It might only be in its second year, but the Taste of Chaos tour is gaining momentum at a near-unstoppable rate. The expertise of Warped Tour visionary Kevin Lyman at the helm provides the experience to make the event thrive.
With more than a dozen bands, booths surrounding the back of the main floor, video games and an Ernie Ball guitar demo station, Taste of Chaos provides far more than just live music. Not much is different from its summer sister tour, but its novelty lies in timing. The tour starts in the dead of winter, several months before the slew of summer package tours even begins.
Music constantly reverberated through Cobo Arena on Saturday at the tour’s stop in Detroit. With an early door time of 4:30 p.m., the show kicked into gear quickly. One of the tour’s special features is a localization of each show, with a band from every hometown kicking off at each venue. The opening slot was filled with Red I Flight, a local band selected through an online poll on the music-fueled web community MySpace.com, the sponsor of the tour’s second stage.
The dual-stage setup filled the front area of the main floor, with a larger stage for the more prominent acts and the smaller MySpace stage where the supporting groups played to fill the gaps. Acts bounced between the two stages, so the show found a consistent pace throughout the entire evening, eliminating the lull of soundchecks and stage changes.

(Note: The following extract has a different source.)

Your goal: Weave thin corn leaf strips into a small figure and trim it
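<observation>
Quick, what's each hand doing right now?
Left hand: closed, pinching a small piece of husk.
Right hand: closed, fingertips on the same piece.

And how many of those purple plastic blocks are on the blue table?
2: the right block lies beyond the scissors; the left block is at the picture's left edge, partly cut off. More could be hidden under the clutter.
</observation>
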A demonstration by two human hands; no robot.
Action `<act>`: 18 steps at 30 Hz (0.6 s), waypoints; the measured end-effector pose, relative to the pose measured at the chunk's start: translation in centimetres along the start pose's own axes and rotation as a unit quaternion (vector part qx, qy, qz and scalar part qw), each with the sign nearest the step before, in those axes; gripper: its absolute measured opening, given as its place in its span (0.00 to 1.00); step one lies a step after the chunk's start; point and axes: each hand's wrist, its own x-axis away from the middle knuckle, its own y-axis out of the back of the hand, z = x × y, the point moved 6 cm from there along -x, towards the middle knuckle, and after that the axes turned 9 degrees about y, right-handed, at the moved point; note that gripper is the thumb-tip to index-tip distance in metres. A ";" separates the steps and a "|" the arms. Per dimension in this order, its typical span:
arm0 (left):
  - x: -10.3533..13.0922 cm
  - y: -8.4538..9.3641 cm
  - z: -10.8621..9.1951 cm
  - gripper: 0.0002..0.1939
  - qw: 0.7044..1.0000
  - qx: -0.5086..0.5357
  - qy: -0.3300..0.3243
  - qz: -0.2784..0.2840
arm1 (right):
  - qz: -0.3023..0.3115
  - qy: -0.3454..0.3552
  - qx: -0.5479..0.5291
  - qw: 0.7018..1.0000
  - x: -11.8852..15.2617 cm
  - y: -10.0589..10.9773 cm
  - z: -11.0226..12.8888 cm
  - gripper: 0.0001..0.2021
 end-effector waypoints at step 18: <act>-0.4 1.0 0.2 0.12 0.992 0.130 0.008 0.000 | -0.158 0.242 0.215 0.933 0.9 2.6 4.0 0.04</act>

“The tour’s been great so far,” Thrice frontman Dustin Kensrue said. “It’s got that ‘festival-y’ vibe, but at the same time, it’s a lot mellower. You don’t have hundreds of people fighting for a shower.”
Bringing together bands from several of rock’s current subgenres, the tour blends the musical scenes fluidly and unites fans together for one night of solid live rock. Groups on the tour range from the experimental sounds of Dredg to the rustic percussion of Street Drum Corps and the brutal screams of As I Lay Dying.
The concept of the tour is almost flawless: Pack in seven hours of music, set up meet-and-greets with most of the bands, hand out free promotional merchandise and set up video game booths for free play – all for less than $30.
Taste of Chaos is growing at a formidable pace, with the number of stops up eight cities – most of which are in Canada – from last year’s 36-city jaunt. Don’t be surprised to see next year’s tour take on even more venues, pack in even more bands and span even more time. Out of necessity, the show is confined to arenas, limiting its capacity for bands and fans, but that shouldn’t stop it from becoming an important part of the expansion of today’s rock scene.